FRC 2026 Rebuilt fuel detection
We present two YOLO object detection models specialized for use in the 2026 FIRST Robotics Competition REBUILT game. These models are able to detect high-density yellow foam balls, called fuel, which are game pieces in REBUILT. Accurate fuel detection could improve robot pathplanning during autonomous. The first model, v0, was trained on a public domain dataset found on the Roboflow platform. This model was based on YOLO11. We found that this dataset contained low-quality images, which led to a poorly performing model. For v1, we decided to make a custom dataset, and use YOLO26 as our base model. The dataset consisted of 54 annotated images capturing the fuel game piece in a variety of positions and locations. Once trained on our custom dataset, the v1 model achieved higher accuracy.
We used an 80/20 train-validation split. There was no use of offline data augmentation to artificially expand the dataset, due to time constraints. The annotation of the dataset was done on a self-hosted instance of CVAT (Computer Vision Annotation Tool).
v0
v1
As shown, v1 yields better training results (~97% mAP50) after ~120 epochs. v0 was trained for ~75 epochs and achieved a final mAP50 of ~85%. v1 had a higher label quality/precision, since it was trained on a custom dataset, but limited variety due to the dataset consisting of fewer images than the public dataset. The charts show loss function analysis.
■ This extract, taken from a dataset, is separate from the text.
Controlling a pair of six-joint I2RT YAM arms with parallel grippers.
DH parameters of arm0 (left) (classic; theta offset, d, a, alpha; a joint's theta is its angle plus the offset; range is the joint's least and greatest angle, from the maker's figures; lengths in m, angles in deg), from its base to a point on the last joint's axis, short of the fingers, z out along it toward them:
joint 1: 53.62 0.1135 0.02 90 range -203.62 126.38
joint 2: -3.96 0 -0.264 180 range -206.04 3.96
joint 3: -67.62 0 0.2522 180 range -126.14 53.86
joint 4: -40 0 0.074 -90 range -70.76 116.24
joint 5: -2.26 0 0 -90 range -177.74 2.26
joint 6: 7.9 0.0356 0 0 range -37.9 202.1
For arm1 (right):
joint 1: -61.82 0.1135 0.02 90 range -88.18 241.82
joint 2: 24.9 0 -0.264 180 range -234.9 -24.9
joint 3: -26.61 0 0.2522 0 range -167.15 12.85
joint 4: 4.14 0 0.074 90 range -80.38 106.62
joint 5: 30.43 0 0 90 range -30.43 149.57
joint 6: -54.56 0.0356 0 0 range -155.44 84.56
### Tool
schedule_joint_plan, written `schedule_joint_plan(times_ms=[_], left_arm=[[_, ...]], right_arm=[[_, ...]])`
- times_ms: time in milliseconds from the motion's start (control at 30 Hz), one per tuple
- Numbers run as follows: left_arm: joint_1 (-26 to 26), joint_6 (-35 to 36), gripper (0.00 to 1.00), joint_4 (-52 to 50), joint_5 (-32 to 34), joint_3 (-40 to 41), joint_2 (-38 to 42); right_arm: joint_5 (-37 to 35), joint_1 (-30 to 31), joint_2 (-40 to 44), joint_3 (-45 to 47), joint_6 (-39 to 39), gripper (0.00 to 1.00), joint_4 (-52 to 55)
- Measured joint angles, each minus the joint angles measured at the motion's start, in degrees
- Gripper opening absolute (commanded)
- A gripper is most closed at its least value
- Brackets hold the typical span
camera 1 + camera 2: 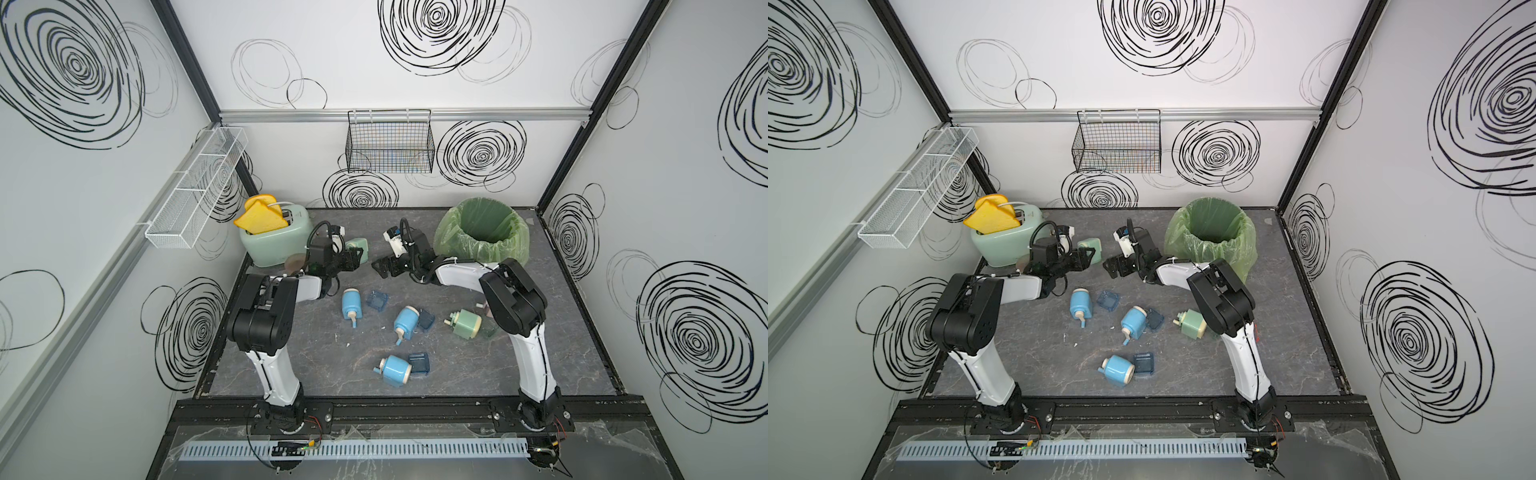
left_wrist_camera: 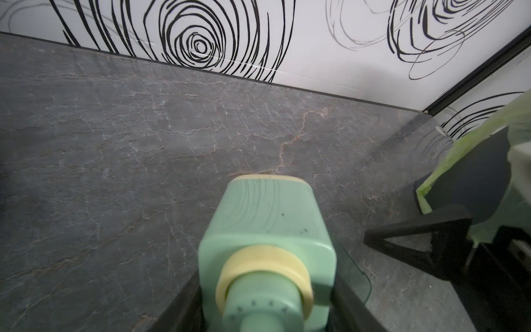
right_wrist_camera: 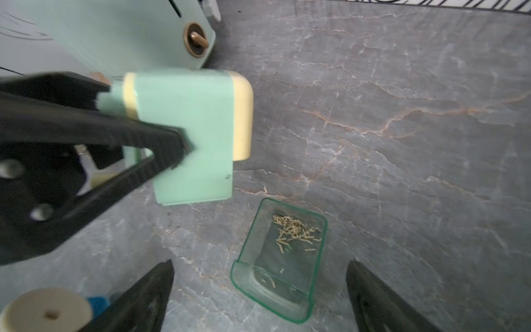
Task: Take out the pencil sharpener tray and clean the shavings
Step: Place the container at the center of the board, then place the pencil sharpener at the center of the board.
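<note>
As the tray (image 3: 255, 250) lies flat, tabletop (image 3: 402, 143) shows around its edges.

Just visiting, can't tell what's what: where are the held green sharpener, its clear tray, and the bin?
green sharpener (image 3: 186, 129), right wrist view, mint side face.
clear tray (image 3: 258, 253), right wrist view, bare part of its floor.
bin (image 1: 478, 249), a top view, near rim of its liner.
</note>
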Motion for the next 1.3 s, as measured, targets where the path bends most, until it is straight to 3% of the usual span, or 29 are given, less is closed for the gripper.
schedule_joint_plan(times_ms=[200, 433, 700, 1033, 1167, 1300], left_arm=[[-0.5, 0.0, 0.24, 2.0, -0.4, 1.3, 0.3], [-2.8, 1.0, 0.24, 4.7, -1.4, 4.2, 1.1], [-4.9, 3.1, 0.26, 8.3, -2.3, 7.8, 5.2], [-6.5, 5.2, 0.26, 7.8, -1.4, 8.7, 7.1], [-7.6, 6.1, 0.25, 7.0, -0.7, 8.7, 7.8], [-8.4, 7.1, 0.25, 5.7, 0.7, 8.8, 8.5]], right_arm=[[12.2, -3.9, -0.1, -10.5, 5.1, 0.99, 2.0], [19.8, -4.0, -4.3, -21.4, 7.4, 0.99, 5.6], [16.5, -2.0, -7.2, -23.3, 3.3, 0.99, 15.9], [13.7, -1.2, -7.1, -23.7, -0.9, 0.99, 19.5], [14.2, -0.9, -7.1, -24.4, -1.8, 0.79, 20.4], [15.0, -0.5, -7.1, -24.7, -1.6, 0.66, 21.0]])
| Model | mAP50 | mAP50-95 | Epochs | Dataset |
|---|---|---|---|---|
| v0 | ~85% | ~62% | 75 | Large, Public (Roboflow) |
| v1 | ~97% | ~88% | 120 | Small, Custom (CVAT) |
Even with v1 only having 54 images, v1 significantly outperforms v0 (+12% mAP50, +26% mAP50-95).
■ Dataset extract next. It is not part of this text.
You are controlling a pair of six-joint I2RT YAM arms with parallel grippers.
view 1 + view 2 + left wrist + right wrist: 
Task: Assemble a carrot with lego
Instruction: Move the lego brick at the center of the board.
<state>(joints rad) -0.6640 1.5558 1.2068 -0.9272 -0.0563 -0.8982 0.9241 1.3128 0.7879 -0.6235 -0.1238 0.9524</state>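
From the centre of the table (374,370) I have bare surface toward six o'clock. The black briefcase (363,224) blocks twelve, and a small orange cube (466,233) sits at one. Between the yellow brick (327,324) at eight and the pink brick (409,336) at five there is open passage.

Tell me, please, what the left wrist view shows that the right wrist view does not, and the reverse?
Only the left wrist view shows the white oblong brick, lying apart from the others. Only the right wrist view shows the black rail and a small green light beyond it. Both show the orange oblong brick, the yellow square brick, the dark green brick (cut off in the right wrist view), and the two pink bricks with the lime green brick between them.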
- box_loss (bounding box regression) on v0 was a smooth, steady decline, while v1 was noisy and fluctuated. This shows that small datasets cause instability.
- cls_loss (classification loss) on v0 was clean, while v1 had a volatile start, showing models struggle with limited examples.
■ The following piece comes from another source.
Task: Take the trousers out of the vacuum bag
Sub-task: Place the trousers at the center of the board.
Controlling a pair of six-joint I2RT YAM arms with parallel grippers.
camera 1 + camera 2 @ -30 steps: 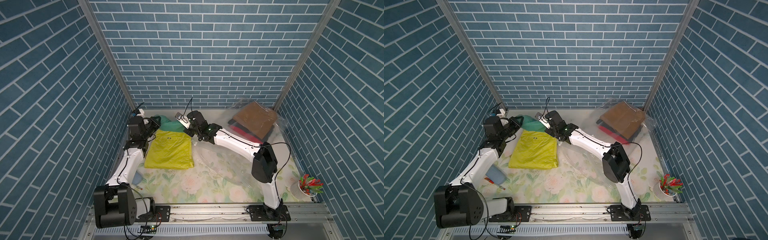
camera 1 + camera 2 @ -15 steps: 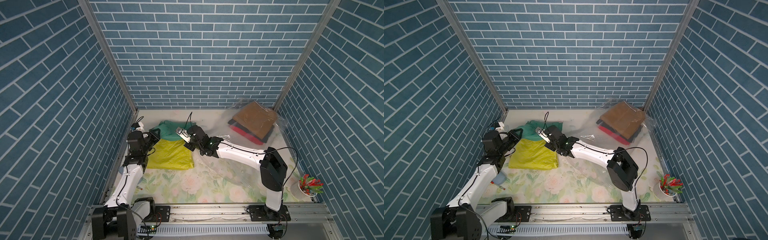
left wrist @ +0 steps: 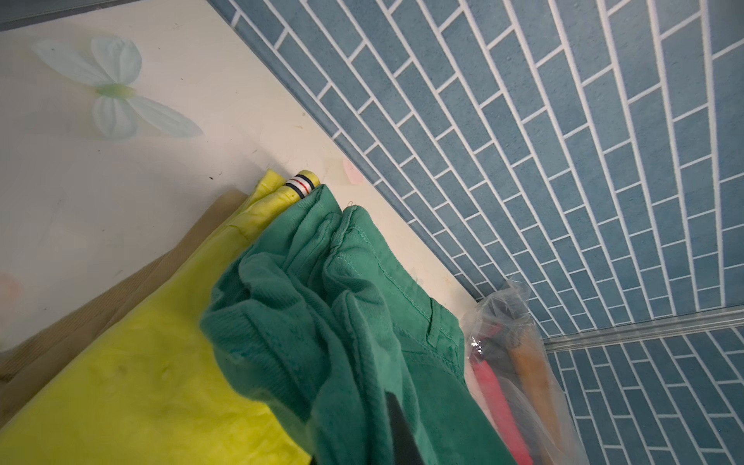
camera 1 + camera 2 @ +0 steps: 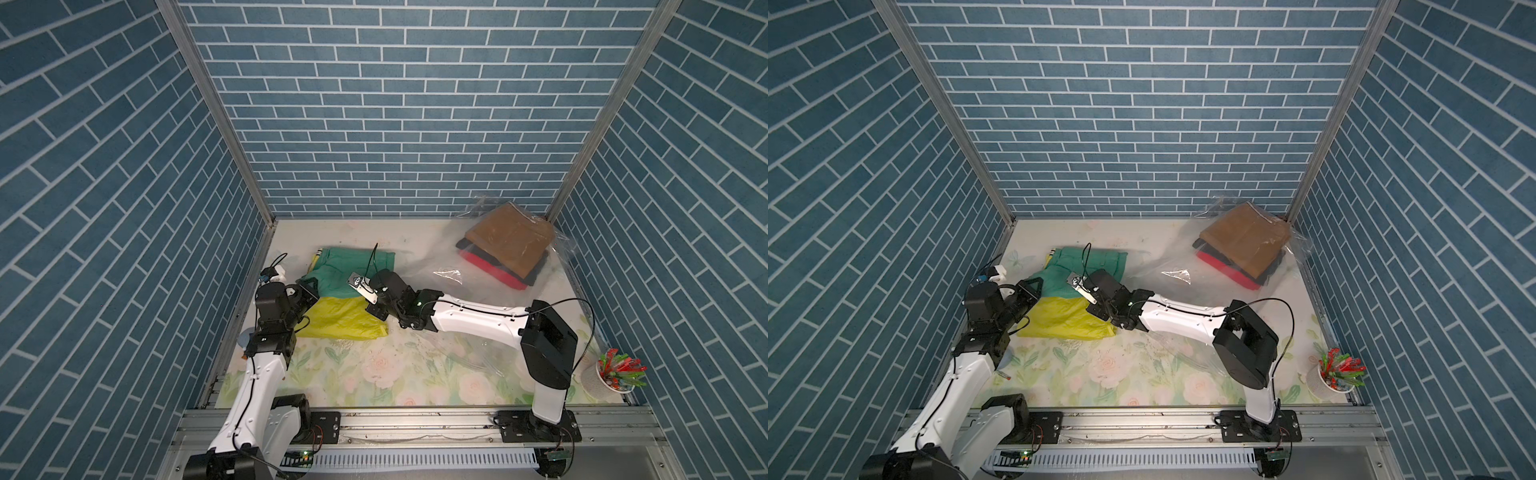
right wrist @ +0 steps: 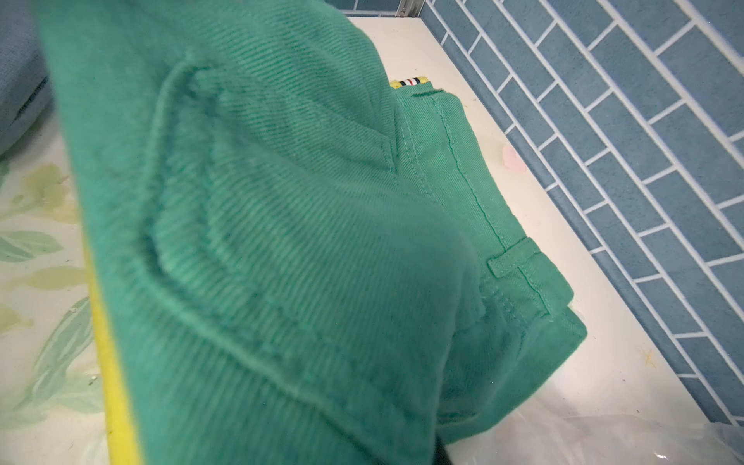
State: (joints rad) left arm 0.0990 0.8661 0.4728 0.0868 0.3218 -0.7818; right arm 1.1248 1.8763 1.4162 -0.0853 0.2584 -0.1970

- dfl_loss (distribution focal loss) on v0 was a stable decrease, while v1 was erratic. This is another issue with data scarcity.
Training v1 for 120 epochs (vs. 75 for v0) helped compensate for the smaller dataset size. The loss oscillations shown suggest the model might be memorizing the training set rather than generalizing, which is common with very small datasets.
For this specific task, a smaller, manually curated dataset outperformed a larger but noisy public dataset, highlighting the importance of annotation quality over quantity when data is limited. While the switch from YOLO11 to YOLO26 likely contributed to the performance bump, the dataset quality was a major cause of the improvement in detection.